TASK TO COMPLETE:
The count of lines below that include the string "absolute" is the whole answer.

[Start of Attachment]

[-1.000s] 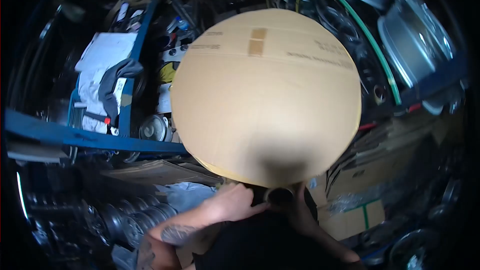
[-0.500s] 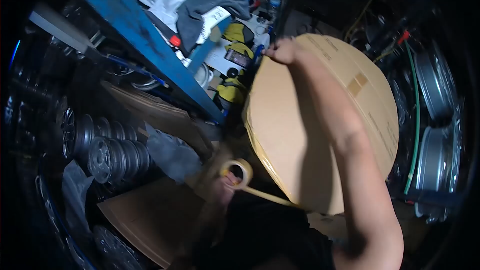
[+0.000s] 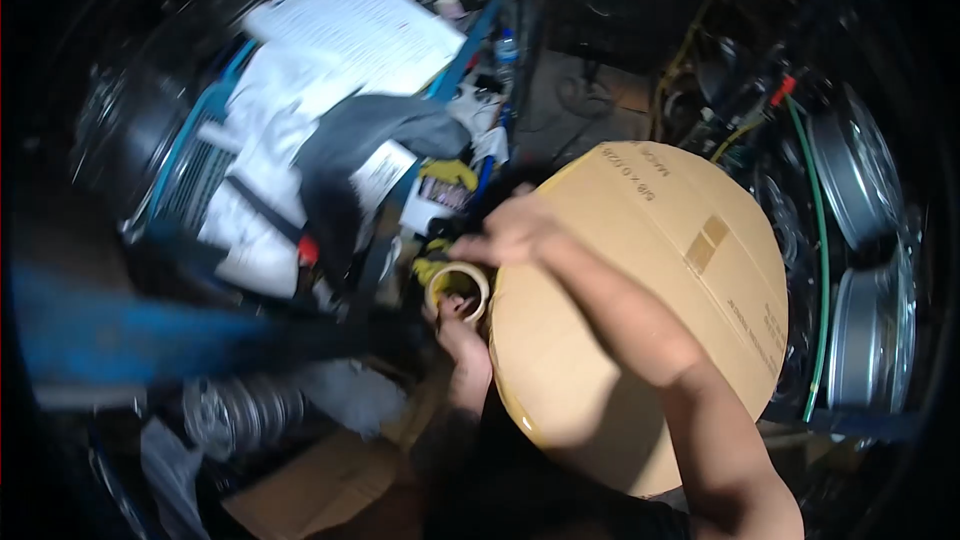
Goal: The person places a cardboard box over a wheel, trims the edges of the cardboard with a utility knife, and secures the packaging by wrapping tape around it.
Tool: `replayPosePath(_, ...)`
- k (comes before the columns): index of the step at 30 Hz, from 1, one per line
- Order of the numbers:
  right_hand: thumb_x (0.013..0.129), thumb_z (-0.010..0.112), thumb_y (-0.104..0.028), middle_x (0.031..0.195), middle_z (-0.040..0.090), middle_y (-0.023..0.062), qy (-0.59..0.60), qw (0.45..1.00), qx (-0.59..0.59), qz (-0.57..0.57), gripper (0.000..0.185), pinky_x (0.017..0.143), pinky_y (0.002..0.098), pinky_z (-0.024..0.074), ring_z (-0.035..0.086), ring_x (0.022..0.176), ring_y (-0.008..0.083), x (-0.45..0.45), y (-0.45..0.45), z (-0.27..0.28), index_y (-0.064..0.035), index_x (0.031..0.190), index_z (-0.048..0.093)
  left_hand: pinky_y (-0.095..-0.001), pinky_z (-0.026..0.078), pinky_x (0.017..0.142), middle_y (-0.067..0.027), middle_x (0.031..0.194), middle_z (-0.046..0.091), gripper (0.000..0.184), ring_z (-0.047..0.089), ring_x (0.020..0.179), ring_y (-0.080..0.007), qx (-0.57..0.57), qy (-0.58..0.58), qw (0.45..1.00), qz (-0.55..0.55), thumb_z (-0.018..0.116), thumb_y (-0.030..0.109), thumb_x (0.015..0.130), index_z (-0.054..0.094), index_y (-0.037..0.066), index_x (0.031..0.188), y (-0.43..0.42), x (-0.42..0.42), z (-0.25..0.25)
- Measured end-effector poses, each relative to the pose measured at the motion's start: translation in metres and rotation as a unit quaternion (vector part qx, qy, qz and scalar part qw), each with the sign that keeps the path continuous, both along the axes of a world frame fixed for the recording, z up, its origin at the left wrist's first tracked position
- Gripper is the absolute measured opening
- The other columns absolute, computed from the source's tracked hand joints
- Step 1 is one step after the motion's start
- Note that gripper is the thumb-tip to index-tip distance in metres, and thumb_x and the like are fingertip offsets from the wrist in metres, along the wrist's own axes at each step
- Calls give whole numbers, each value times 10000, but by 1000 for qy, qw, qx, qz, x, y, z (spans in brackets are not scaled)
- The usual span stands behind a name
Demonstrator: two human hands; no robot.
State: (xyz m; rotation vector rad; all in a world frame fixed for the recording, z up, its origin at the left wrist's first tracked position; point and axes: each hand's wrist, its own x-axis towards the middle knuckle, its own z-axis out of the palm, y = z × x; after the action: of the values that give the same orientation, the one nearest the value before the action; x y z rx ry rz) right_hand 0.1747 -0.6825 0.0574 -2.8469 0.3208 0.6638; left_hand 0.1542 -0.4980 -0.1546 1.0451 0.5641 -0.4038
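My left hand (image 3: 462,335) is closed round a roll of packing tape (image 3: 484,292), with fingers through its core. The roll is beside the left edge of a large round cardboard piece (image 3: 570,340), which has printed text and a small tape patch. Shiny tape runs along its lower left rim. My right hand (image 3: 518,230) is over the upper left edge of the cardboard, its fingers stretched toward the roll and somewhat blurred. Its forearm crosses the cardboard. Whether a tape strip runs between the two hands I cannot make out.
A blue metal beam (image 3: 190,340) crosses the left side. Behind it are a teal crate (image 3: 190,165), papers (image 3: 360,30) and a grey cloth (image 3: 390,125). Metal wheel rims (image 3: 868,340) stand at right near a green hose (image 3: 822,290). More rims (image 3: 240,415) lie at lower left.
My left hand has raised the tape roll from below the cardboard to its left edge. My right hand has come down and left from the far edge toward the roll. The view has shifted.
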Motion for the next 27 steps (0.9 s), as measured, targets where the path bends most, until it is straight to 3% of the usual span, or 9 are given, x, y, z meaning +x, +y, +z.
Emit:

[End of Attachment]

PROBLEM SOLUTION:
2